This summer, the Steele Lab hosted undergraduate researcher, Amina El-Zatmah, from Santa Monica College. She finished up her 10-week summer Research Experience for Undergraduate (REU) by presenting at the 2023 Summer Undergraduate Research Symposium with the Center for Neurotechnology (CNT).
Amina gave a podium and poster presentation titled “Take A Step: The Effects of Transcutaneous Spinal Cord Stimulation and Exoskeleton Use on Step Length for Children with Cerebral Palsy“.
Amina was supported through mentorship from Charlotte Caskey, Siddhi Shrivastav, Chet Moritz, and Kat Steele.
Way to go, Amina!
Four members of our lab – Kat, Elijah, Charlotte, & Mackenzie – attended ASB 2023 on August 8-11 in Knoxville, TN.
Elijah Kuska gave a podium presentation on “The effects of weakness, contracture, and altered control on walking energetics during crouch gait.”
Charlotte Caskey gave a poster presentation on “The effect of increased sensory feedback from neuromodulation and exoskeleton use on ankle co-contraction in children with cerebral palsy.”
Kat Steele co-hosted a workshop on “Writing a Successful NIH R01 Proposal.”
ASB 2024 will be hosted August 5-8, in Madison, WI.
Two lab members, Nicole Zaino and Mia Hoffman attended the annual Rehabilitation Engineering and Assistive Technology Society of North America (RESNA) Conference on July 24-26 in New Orleans, LA.
Big congratulations to Mia Hoffman for being selected as an awardee in the Student Scientific Paper Competition (SSPC).
Mia gave a podium presentation on “Exploring the World on Wheels: A Geospatial Comparison of Two Pediatric Mobility Devices”
Nicole was also selected to give an interactive poster presentation on “Quantifying Toddler Exploration in Seated and Standing Postures with Powered Mobility“. She also completed her time as the student board member for RESNA.
Way to go, Mia and Nicole!
Journal Article in bioRxiv:
Discrepancy modeling is a unique and innovative tool that complements current biomechanical modeling approaches and may accelerate the discovery of individual-specific mechanisms driving responses to exoskeletons, other assistive devices, and clinical interventions.
Aim: This study aims to leverage a neural network-based discrepancy modeling framework to quantify complex changes in gait in response to passive ankle exoskeletons in non-disabled adults.

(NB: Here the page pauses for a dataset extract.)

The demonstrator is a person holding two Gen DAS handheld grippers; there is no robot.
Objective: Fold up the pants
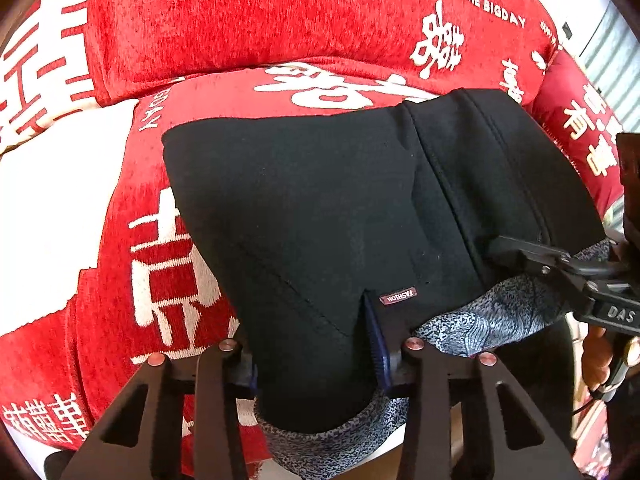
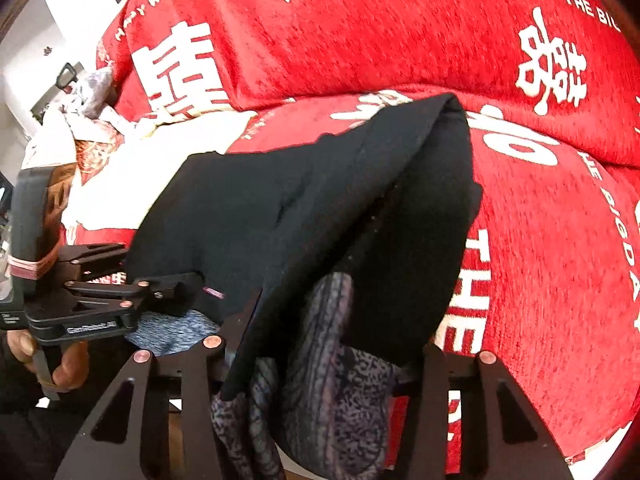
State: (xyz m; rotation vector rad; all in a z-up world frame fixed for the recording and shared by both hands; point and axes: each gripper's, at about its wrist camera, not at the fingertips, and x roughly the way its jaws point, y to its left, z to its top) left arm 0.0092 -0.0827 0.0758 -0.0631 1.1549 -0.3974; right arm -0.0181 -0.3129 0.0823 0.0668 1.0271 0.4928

It hypothesized that (i) the Nominal model would predict Exo kinematics and EMG less accurately than for the Nominal condition, and (ii) the Augmented (Nominal+Discrepancy) model would capture greater variance in Exo kinematics and EMG than the Nominal model.
Method: This study analyzed gait data for 12 non-disabled adults during treadmill walking in bilateral passive ankle exoskeletons at a self-selected speed, results of which were used in participant-specific continuous-time neural network with discrepancy models to predict gait responses.
Results: Discrepancy modeling successfully quantified individuals’ exoskeleton responses without requiring knowledge about physiological structure or motor control. However, additional measurement modalities and/or improved resolution are needed to characterize Exo gait, as the discrepancy may not comprehensively capture response due to unexplained variance in Exo gait.
Interpretation: These techniques can be used to accelerate the discovery of individual-specific mechanisms driving exoskeleton responses, thus enabling personalized rehabilitation.